Mortler: Das müssen wir dann gemeinsam in Berlin bereden mit den Experten, die sich tagein, tagaus mit dem Thema beschäftigen. Natürlich gibt es hier Für und Wider und insofern ist und bleibt das eine spannende Aufgabe, die wir hier nicht am Telefon in zwei Sätzen abschließen können, sondern da muss dann wirklich innerhalb der Experten noch mal intensiv gesprochen werden.
Barenberg: Ein Wort noch zur SPD. Sie haben appelliert an den Koalitionspartner, da jetzt auch mitzuziehen. Es gibt ja dort Widerstand. Ich habe es erwähnt. Fraktionsvize Matthias Miersch sagt ja, im Moment ist das eine Alibi-Veranstaltung ohne Substanz, und er wäre sich sicher, dass es im Moment unter den Koalitionspartnern, also auch in der Union keine Mehrheit für die Vorschläge gibt. Schätzen Sie das ähnlich ein im Moment?
Mortler: Nee. Ich war ja bis zuletzt in meiner Arbeitsgruppe im Deutschen Bundestag, in der Arbeitsgruppe für Ernährung und Landwirtschaft. Dort haben wir auch sehr intensiv diskutiert und ich sehe durchaus eine Mehrheit für dieses verpflichtende Kennzeichnen.
Barenberg: Aber Sie wollen von Brüssel aus erreichen, dass es noch besser wird und anders wird?

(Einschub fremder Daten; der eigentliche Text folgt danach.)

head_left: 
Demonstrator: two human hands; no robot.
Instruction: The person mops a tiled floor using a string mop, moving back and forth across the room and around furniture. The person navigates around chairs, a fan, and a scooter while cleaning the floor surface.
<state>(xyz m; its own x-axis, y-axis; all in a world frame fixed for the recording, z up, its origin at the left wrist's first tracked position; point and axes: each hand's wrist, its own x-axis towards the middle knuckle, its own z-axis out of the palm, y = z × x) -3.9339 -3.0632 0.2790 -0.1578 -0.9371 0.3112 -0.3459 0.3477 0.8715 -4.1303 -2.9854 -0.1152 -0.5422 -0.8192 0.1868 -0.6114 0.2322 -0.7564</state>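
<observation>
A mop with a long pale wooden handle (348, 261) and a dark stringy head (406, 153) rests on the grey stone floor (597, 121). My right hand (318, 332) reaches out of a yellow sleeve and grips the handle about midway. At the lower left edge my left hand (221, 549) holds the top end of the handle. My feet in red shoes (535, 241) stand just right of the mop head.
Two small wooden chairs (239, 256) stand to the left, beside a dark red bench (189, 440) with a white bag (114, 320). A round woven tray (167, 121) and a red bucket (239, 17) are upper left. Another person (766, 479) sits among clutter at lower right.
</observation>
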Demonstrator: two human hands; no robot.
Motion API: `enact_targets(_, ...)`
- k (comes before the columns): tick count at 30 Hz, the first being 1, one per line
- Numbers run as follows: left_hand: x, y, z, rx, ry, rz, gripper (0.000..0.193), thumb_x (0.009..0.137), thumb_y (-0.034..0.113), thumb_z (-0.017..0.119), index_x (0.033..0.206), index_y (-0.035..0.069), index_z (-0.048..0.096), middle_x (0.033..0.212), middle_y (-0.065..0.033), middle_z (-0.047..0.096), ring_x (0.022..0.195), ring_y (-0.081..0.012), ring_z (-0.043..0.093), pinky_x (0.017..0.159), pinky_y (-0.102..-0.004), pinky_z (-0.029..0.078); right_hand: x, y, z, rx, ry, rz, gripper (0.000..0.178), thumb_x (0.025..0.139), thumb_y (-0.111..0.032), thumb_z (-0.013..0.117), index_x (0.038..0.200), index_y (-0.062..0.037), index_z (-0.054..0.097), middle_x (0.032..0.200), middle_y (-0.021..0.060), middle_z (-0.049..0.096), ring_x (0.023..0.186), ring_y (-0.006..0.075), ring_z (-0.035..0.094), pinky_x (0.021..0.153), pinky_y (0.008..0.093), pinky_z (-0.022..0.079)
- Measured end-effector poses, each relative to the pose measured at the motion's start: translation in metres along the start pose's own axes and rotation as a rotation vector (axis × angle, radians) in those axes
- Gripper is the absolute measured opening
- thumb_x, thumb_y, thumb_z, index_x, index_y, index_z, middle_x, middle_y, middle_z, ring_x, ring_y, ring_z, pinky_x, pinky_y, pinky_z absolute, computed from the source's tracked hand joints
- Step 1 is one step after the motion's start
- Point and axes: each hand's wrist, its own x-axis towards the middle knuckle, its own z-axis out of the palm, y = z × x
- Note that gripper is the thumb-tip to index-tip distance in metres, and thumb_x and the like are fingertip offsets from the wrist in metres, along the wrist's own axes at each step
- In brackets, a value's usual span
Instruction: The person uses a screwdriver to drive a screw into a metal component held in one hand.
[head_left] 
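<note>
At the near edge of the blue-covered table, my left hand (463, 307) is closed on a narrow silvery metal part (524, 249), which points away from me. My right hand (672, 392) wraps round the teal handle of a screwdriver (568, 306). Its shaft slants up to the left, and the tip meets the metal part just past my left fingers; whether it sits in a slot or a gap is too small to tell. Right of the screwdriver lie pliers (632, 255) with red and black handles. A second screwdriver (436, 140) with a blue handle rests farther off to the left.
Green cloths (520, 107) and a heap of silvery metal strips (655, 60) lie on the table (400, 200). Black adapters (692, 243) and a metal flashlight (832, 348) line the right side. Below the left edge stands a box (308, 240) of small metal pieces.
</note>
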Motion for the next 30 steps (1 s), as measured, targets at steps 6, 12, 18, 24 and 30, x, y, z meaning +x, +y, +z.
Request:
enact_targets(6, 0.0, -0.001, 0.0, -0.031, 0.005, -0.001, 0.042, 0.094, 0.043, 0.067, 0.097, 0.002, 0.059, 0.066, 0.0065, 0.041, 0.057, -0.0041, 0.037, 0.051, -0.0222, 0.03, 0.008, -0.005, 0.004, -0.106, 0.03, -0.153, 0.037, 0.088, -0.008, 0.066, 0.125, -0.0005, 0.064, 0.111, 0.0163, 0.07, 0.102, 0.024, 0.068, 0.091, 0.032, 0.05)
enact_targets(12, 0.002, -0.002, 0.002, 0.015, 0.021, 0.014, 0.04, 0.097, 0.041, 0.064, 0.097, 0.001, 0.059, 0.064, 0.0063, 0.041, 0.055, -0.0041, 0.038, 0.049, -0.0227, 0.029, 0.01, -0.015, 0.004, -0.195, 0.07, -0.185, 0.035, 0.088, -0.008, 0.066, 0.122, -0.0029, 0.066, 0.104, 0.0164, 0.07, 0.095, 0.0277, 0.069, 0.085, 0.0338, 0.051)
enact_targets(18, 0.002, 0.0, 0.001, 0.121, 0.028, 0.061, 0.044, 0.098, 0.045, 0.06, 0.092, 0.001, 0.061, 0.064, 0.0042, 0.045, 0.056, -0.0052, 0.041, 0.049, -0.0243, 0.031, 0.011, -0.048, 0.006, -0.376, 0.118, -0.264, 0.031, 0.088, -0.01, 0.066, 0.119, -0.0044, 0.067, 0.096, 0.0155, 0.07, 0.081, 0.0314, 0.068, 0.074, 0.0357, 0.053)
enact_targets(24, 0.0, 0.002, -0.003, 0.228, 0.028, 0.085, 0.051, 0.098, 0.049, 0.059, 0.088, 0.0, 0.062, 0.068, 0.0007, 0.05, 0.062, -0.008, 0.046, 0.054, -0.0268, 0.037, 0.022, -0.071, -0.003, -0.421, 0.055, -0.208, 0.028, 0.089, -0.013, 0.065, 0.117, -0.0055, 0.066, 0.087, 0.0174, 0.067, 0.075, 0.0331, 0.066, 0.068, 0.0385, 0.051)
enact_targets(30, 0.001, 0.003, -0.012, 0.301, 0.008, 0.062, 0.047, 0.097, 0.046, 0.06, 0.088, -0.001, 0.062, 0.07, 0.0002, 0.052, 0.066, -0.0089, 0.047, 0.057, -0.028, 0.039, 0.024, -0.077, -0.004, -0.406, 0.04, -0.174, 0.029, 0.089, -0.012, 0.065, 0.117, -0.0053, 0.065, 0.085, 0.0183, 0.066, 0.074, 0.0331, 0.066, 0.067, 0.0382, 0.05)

Mortler: Ich will im Gespräch bleiben. Ich will Brücken bauen. Ich will keine Schuldzuweisungen machen, sondern ich will Lösungen, gute Lösungen.
Äußerungen unserer Gesprächspartner geben deren eigene Auffassungen wieder. Der Deutschlandfunk macht sich Äußerungen seiner Gesprächspartner in Interviews und Diskussionen nicht zu eigen.